I lunghi periodi di sofferenza e incertezza creano confusione e insicurezza riguardo al presente e al futuro. In questi periodi il compito dei governanti e di tutti coloro che hanno la responsabilità di comunità, è quello di sostenere la fiducia della gente, di animare la speranza e di fare dei tentativi per proiettarsi nel domani senza ripetere il passato. Non possono rimanere indecisi e inerti, rimandando di giorno in giorno alcune decisioni, aspettando tempi migliori, che non verranno se non ci si impegna oggi ad anticiparli. Meglio arrischiare e fare qualche tentativo. Il testo evangelico del capitolo 21 di Giovanni, può aiutare a capire. I “pescatori di uomini” rappresentati da Pietro, ele comunità cristiane del 1° secolo d.C., sono in crisi, non sentendo più la presenza del Risorto che è novità e futuro. Sentendosi sconfitti, ritornano al passato: “io vado a pescare…veniamo anche noi con te”. Pesca infruttuosa: “abbiamo lavorato tutta la notte”. Gesù si presenta in modo velato all’alba: “Figlioli avete qualcosa da smangiare?”. Non lo riconoscono. Finalmente qualcuno grida: “È il Signore!” Pietro, sentendosi “svestito”, cioè senza fiducia, “si getta a mare”; infine, vergognosi, accolgono l’invito del Signore: “venite a mangiare”.

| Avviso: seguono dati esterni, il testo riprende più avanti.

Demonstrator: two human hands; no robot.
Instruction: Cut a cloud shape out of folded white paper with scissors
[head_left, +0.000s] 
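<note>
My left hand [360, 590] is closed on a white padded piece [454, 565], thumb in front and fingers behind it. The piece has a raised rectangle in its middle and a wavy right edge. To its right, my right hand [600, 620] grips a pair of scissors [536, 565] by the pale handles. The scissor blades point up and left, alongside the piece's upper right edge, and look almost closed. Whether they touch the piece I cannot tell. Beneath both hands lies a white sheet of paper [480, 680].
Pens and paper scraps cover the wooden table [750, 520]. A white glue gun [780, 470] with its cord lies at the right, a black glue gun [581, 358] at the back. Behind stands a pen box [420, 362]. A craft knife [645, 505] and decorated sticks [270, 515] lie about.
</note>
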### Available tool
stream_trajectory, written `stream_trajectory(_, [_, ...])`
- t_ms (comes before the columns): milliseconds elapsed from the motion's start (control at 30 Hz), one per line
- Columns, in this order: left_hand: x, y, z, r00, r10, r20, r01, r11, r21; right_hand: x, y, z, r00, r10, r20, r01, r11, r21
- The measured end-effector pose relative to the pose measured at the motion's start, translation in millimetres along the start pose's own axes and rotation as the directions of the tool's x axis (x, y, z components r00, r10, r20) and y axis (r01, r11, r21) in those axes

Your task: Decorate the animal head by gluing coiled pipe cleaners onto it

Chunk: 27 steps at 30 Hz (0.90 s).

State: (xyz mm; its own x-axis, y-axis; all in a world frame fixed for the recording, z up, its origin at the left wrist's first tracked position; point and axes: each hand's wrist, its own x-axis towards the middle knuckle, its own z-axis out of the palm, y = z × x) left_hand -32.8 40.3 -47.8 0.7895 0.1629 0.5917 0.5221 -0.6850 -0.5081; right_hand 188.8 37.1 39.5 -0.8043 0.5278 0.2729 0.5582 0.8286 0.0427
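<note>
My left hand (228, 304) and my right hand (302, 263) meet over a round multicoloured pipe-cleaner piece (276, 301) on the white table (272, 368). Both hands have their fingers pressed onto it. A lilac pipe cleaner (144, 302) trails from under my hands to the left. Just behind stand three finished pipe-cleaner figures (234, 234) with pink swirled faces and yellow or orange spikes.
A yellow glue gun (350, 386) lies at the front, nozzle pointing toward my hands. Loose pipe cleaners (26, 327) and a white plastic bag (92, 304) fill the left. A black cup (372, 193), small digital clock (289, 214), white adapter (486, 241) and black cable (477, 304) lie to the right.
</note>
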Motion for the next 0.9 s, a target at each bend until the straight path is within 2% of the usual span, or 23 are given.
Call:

Prima era stato Gesù a farsi mendicante a chiedere loro: “Figlioli, non avete nulla da mangiare?”. La parola “figlioli” è affettuosa e paterna e “non avete nulla da mangiare…” un capolavoro di finezza psicologica: farsi bisognosi di aiuto. “Figlioli” é il linguaggio usato dai Fondatori con i loro ragazzi. Poi dice “gettate e troverete”. Questa è la vera formazione: far protagonisti i giovani di una ripresa nonostante tutte le frustrazioni e delusioni. Gesù non poteva essere riconosciuto dai discepoli tristi e sfiduciati, nella tristezza non si vedono chiaramente le strade da seguire. Bisogna farsi “mendicanti e bisognosi”, ricostruire nei giovani la fiducia in se stessi e la gioia di prendere il largo, nascondendo le delusioni sotto un sorriso, salire sulle vette delle fatiche e delle speranze dell’umanità, metterle sull’altare del dono di se stessi e vincere la paura come Maria: “Ave Maria, il Signore è con te”. Il messaggero portò al Padre la lieta notizia: Maria ha accettato di accogliere in grembo il Figlio di Dio. E fu così che Nazaret, sconosciuto villaggio da dove non veniva niente di buono, diventò il luogo dell’Altissimo e del suo rivestirsi della nostra carne.
Con che passo riprenderemo il cammino con i giovani, passata questa tempesta? Rischiamo di camminare, magari di correre, ciascuno per conto suo, senza sapere dove andare. Una specie di “si salvi chi può”. La pandemia ha stravolto attese e progetti, ridisegnato le abitudini e i comportamenti di ciascuno; ci ha costretto anche ad abbandonare tante cose. Si fanno delle ipotesi, delle previsioni, delle congetture, oltre a formulare analisi critiche seguite da severe e giuste conseguenze o da accorate raccomandazioni. Si tratta, in sostanza, di adoperarsi per essere meglio preparati a questo tipo di emergenze, e più capaci al sacrificio come persone che in condizioni estreme riescono a trovare le energie nella Parola di Dio. Chiediamoci: dove hanno trovato le forze necessarie quelli che hanno dato persino la vita nelle situazioni difficili di questo nostro tempo? Le hanno trovate! Questo è il fatto. Da qualche parte nel mondo, in questi giorni, su un grande muro è comparsa questa scritta: «Non torniamo alla normalità, il male è questo». Verità paradossale ma vera. Non abbiamo neanche notato di essere regolarmente complici dei più forti, e sopportiamo o troviamo naturale che i rapporti tra le persone e tra le nazioni siano regolati dalla forza. Le circostanze favorevoli per scelte coraggiose non bastano, ci vuole anche una presa di coscienza personale, contagiosa e condivisa, ci vuole un libero impegno in unità di intenti. La libertà, prima di essere un diritto umano, prima di essere una conquista, è un dono da mettere a servizio della formazione dei giovani con la loro libera adesione. Nel campo educativo: non basta dire le cose, bisogna aiutare i ragazzi a camminare insieme e in grado di riconoscere le strade migliori per la propria vita, secondo la propria cultura.